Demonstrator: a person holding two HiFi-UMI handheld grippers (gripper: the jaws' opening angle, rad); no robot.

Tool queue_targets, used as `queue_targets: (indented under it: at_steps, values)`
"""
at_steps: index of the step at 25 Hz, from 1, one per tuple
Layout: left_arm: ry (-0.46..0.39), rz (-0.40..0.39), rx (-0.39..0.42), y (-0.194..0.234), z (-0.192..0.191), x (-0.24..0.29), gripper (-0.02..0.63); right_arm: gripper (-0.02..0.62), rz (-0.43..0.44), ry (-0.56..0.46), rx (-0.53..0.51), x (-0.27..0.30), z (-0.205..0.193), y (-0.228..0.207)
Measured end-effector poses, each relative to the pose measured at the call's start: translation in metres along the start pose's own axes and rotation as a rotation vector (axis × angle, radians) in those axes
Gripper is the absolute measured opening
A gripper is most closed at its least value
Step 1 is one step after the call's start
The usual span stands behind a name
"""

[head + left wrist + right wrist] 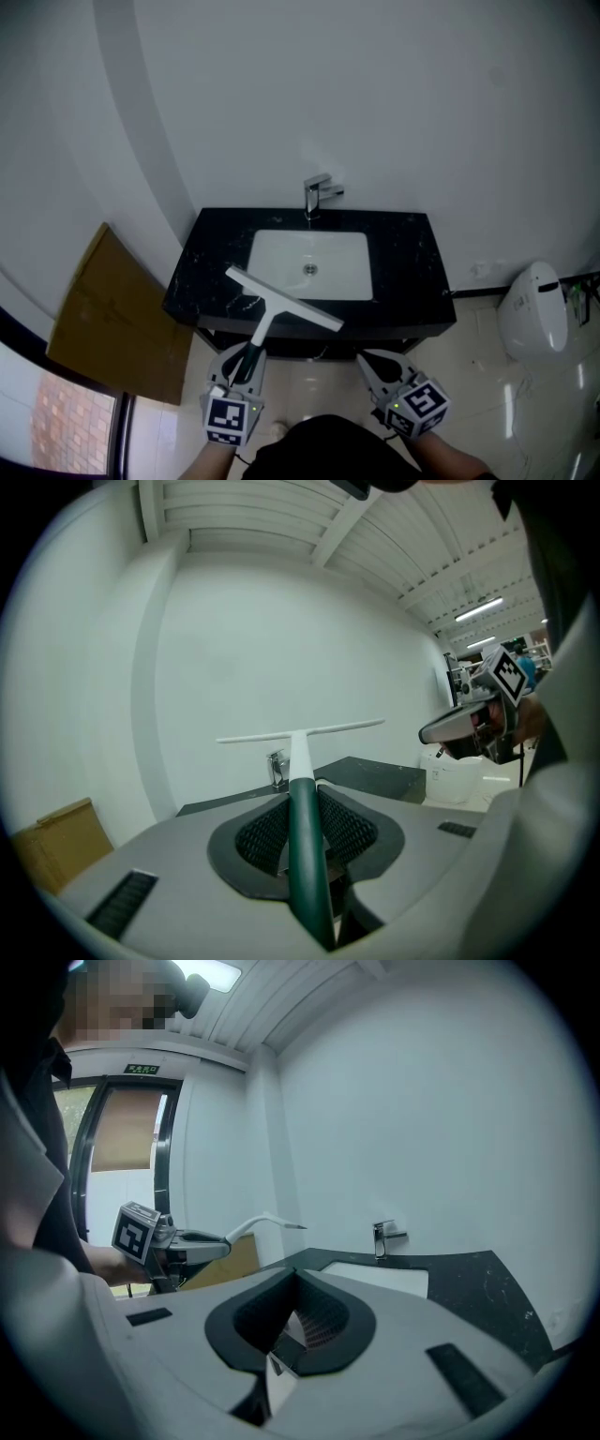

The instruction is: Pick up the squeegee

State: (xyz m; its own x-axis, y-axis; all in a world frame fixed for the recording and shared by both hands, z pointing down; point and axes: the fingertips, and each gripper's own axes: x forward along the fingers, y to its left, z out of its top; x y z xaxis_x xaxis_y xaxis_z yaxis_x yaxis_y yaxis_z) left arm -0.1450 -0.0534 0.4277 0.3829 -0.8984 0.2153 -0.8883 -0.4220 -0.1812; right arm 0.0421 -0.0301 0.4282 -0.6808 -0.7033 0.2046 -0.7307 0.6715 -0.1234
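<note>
The squeegee (273,313), with a dark green handle, a white neck and a long white blade, is off the bench (413,274) and held in the air in front of it; in the head view its blade crosses the bench's near edge, slanting down to the right; at the far left a flat brown cardboard sheet (108,309) leans by the wall beside the bench; next comes the left hand-held gripper (243,360), its jaws closed onto the green handle, which runs up between the ribbed pads in the left gripper view, the blade level at the top; the bench itself is a black stone-look counter with a white rectangular basin (281,255) set in it and a chrome tap (319,195) behind that; the right hand-held gripper (382,362) hangs low in front of the bench's right half, its jaws together with nothing between them; farthest right stands a white rounded fixture (533,310) on the glossy floor.
</note>
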Motion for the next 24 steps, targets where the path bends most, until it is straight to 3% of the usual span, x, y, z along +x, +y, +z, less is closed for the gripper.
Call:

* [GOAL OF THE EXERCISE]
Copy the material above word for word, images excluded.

* [RESULT BELOW]
Demonstrator: a person holding two HiFi-UMI handheld grippers (gripper: the jaws' opening angle, rad); no robot.

Tool queue_targets, used as `queue_targets: (indented under it: at_steps, values)`
"""
at_steps: index of the step at 25 Hz, from 1, one per tuple
Layout: left_arm: ry (-0.46..0.39), rz (-0.40..0.39), rx (-0.39..0.42), y (-0.194..0.234), z (-0.192..0.191), x (-0.24..0.29), gripper (-0.02..0.63); right_arm: gripper (-0.02..0.62), rz (-0.43..0.44), ry (-0.56..0.46), rx (-0.53..0.51), x (-0.27..0.30), z (-0.205..0.193), y (-0.228..0.207)
Measured end-effector poses, each relative to the pose measured at the call's start: translation in metres along the start pose's own axes and rotation as a rotation vector (axis × angle, radians) in those axes
Gripper is the absolute measured opening
A gripper is most closed at its least value
Step 1 is one step after the call's start
The usual span stands behind a name
"""

[head + left wrist + right wrist] 

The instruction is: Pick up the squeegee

State: (xyz m; its own x-axis, y-axis; all in a world frame fixed for the recording and shared by both hands, z pointing down; point and axes: the fingertips, and each gripper's own axes: x forward along the fingers, y to its left, z out of its top; x y z xaxis_x xaxis_y xaxis_z yaxis_x yaxis_y yaxis_z) left arm -0.1450 -0.0534 0.4277 0.3829 -0.8984 0.2153 -0.8883 -0.4220 -0.1812; right arm 0.0421 -0.0301 0.4282 -0.6808 -0.7033 0.2046 -0.7307 0.6715 -0.1234
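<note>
The squeegee (273,313), with a dark green handle, a white neck and a long white blade, is off the bench (413,274) and held in the air in front of it; in the head view its blade crosses the bench's near edge, slanting down to the right; at the far left a flat brown cardboard sheet (108,309) leans by the wall beside the bench; next comes the left hand-held gripper (243,360), its jaws closed onto the green handle, which runs up between the ribbed pads in the left gripper view, the blade level at the top; the bench itself is a black stone-look counter with a white rectangular basin (281,255) set in it and a chrome tap (319,195) behind that; the right hand-held gripper (382,362) hangs low in front of the bench's right half, its jaws together with nothing between them; farthest right stands a white rounded fixture (533,310) on the glossy floor.
</note>
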Motion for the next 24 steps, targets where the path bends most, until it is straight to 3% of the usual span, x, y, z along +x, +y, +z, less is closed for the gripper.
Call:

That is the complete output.